[Exercise aim]:
Type out the listing again, exactly, with every line included.

[Supplied information]:
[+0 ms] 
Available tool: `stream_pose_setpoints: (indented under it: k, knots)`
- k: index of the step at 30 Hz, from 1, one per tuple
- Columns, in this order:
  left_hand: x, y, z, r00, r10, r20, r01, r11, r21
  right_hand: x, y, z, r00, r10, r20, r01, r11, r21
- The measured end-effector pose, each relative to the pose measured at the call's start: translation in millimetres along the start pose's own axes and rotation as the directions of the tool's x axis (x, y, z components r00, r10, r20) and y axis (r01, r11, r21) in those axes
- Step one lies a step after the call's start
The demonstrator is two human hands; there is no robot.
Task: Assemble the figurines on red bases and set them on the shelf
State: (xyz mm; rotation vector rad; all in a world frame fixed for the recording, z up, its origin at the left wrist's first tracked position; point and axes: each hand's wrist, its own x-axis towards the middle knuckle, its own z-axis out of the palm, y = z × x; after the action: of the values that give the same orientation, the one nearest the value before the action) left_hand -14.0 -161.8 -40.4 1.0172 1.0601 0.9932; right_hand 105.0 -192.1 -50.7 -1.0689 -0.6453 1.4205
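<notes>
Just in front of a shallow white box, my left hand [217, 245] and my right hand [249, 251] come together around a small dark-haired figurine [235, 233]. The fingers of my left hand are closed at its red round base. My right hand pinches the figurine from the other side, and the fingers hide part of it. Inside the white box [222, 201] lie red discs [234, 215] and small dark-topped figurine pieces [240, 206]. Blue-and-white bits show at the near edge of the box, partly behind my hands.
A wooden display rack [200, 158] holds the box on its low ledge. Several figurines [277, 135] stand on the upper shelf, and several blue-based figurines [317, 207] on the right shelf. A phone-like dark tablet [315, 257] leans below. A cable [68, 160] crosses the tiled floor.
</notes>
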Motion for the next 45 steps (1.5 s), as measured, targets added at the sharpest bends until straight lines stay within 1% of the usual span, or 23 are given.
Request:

[Solution]:
[+0 ms] 
Available tool: `stream_pose_setpoints: (indented under it: k, knots)`
- k: index of the step at 30 Hz, from 1, one per tuple
- Columns, in this order:
  left_hand: x, y, z, r00, r10, r20, r01, r11, r21
  right_hand: x, y, z, r00, r10, r20, r01, r11, r21
- The measured end-effector pose, each relative to the pose measured at the call's start: translation in millimetres along the start pose's own axes and rotation as the directions of the tool's x axis (x, y, z components r00, r10, r20) and y axis (r01, r11, r21) in those axes
- Step one lies a step after the call's start
The demonstrator is two human hands; there is no robot.
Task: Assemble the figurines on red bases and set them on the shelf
State: (xyz mm; rotation vector rad; all in a world frame fixed for the recording, z up, its origin at the left wrist's first tracked position; point and axes: each hand's wrist, its own x-axis towards the middle knuckle, its own z-axis out of the palm, y = z × x; after the action: of the values that give the same orientation, the one nearest the value before the action) left_hand -14.0 -161.8 -40.4 1.0172 1.0601 0.9932; right_hand 105.0 -192.1 -50.7 -1.0689 -0.6453 1.4205
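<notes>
Just in front of a shallow white box, my left hand [217, 245] and my right hand [249, 251] come together around a small dark-haired figurine [235, 233]. The fingers of my left hand are closed at its red round base. My right hand pinches the figurine from the other side, and the fingers hide part of it. Inside the white box [222, 201] lie red discs [234, 215] and small dark-topped figurine pieces [240, 206]. Blue-and-white bits show at the near edge of the box, partly behind my hands.
A wooden display rack [200, 158] holds the box on its low ledge. Several figurines [277, 135] stand on the upper shelf, and several blue-based figurines [317, 207] on the right shelf. A phone-like dark tablet [315, 257] leans below. A cable [68, 160] crosses the tiled floor.
</notes>
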Motion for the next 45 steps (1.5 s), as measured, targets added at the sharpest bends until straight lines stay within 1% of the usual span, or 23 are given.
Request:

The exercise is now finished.